* [TASK TO CARRY OUT] Hunt for the word "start" across the entries below, copying each line that holds it.

───

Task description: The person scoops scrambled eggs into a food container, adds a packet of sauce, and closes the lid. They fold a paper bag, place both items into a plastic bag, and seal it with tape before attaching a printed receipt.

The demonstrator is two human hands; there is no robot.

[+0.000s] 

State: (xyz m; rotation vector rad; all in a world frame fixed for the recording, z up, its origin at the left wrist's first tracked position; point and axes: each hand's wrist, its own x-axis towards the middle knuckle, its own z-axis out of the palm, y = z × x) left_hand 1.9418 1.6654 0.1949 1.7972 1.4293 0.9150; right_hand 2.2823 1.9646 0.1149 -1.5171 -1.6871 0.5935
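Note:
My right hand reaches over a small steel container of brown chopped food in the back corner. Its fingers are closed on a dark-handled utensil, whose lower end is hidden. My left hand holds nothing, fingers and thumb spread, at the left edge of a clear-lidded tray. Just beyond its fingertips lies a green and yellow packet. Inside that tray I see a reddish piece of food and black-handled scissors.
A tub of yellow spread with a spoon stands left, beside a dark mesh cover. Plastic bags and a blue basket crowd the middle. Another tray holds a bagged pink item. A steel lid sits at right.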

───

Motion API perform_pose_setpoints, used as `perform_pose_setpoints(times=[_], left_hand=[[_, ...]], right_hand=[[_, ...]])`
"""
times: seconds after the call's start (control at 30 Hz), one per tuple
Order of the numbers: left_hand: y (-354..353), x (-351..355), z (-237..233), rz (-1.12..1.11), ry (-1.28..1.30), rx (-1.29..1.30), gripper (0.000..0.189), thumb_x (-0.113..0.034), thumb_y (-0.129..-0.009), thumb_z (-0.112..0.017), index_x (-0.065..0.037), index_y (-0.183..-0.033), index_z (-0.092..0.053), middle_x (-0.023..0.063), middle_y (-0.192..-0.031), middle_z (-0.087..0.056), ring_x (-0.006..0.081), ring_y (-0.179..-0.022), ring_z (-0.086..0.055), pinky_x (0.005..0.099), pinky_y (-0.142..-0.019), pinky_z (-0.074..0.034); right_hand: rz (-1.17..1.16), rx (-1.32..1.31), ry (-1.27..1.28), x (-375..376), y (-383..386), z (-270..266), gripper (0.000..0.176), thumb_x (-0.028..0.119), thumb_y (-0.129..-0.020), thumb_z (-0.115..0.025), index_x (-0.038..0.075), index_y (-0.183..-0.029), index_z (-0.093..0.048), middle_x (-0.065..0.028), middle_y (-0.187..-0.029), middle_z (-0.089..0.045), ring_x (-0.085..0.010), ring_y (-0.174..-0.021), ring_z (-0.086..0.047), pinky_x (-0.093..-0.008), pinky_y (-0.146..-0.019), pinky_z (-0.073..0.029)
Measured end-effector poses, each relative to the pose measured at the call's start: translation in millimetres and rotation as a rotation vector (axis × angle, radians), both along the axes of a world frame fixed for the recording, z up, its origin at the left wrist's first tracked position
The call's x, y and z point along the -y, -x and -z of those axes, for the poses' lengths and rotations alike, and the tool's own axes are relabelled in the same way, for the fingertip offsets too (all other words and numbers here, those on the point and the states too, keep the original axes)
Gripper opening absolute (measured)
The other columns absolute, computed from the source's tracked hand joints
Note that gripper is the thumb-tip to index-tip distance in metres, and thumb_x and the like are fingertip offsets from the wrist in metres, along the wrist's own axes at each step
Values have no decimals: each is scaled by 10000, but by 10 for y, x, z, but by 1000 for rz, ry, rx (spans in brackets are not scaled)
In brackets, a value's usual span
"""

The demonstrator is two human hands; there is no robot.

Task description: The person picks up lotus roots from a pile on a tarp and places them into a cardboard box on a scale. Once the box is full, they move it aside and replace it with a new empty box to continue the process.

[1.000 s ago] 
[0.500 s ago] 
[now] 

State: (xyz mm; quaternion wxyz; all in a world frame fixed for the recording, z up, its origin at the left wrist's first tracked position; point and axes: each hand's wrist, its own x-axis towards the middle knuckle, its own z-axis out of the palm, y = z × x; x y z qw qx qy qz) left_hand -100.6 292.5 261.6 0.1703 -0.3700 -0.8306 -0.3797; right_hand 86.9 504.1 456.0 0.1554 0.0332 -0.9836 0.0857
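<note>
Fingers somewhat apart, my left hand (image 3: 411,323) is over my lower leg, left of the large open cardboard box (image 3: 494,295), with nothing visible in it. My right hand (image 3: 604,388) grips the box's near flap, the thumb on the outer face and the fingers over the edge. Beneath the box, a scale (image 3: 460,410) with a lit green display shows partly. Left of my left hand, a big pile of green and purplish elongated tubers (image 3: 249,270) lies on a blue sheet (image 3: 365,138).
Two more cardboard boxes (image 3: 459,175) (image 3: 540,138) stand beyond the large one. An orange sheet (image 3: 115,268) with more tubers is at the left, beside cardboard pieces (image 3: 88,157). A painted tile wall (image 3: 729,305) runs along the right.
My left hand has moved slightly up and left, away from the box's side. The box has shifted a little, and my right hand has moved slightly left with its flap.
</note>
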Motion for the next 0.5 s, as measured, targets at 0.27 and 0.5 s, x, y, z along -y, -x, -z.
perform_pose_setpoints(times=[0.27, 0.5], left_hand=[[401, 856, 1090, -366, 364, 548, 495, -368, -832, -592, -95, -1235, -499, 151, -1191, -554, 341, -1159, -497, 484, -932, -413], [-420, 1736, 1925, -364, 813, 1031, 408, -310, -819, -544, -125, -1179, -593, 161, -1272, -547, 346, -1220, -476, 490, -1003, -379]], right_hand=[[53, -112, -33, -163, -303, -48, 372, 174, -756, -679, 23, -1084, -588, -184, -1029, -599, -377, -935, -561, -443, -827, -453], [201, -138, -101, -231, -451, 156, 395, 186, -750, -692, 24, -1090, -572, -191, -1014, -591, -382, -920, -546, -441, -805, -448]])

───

* [FINISHED EXERCISE]
times: seconds after the call's start (control at 30 Hz), one per tuple
Measured end-effector poses, each relative to the pose measured at the call's start: translation in millimetres and rotation as a rotation vector (axis × angle, radians), both along the axes of a world frame fixed for the recording, z up, its origin at the left wrist's first tracked position

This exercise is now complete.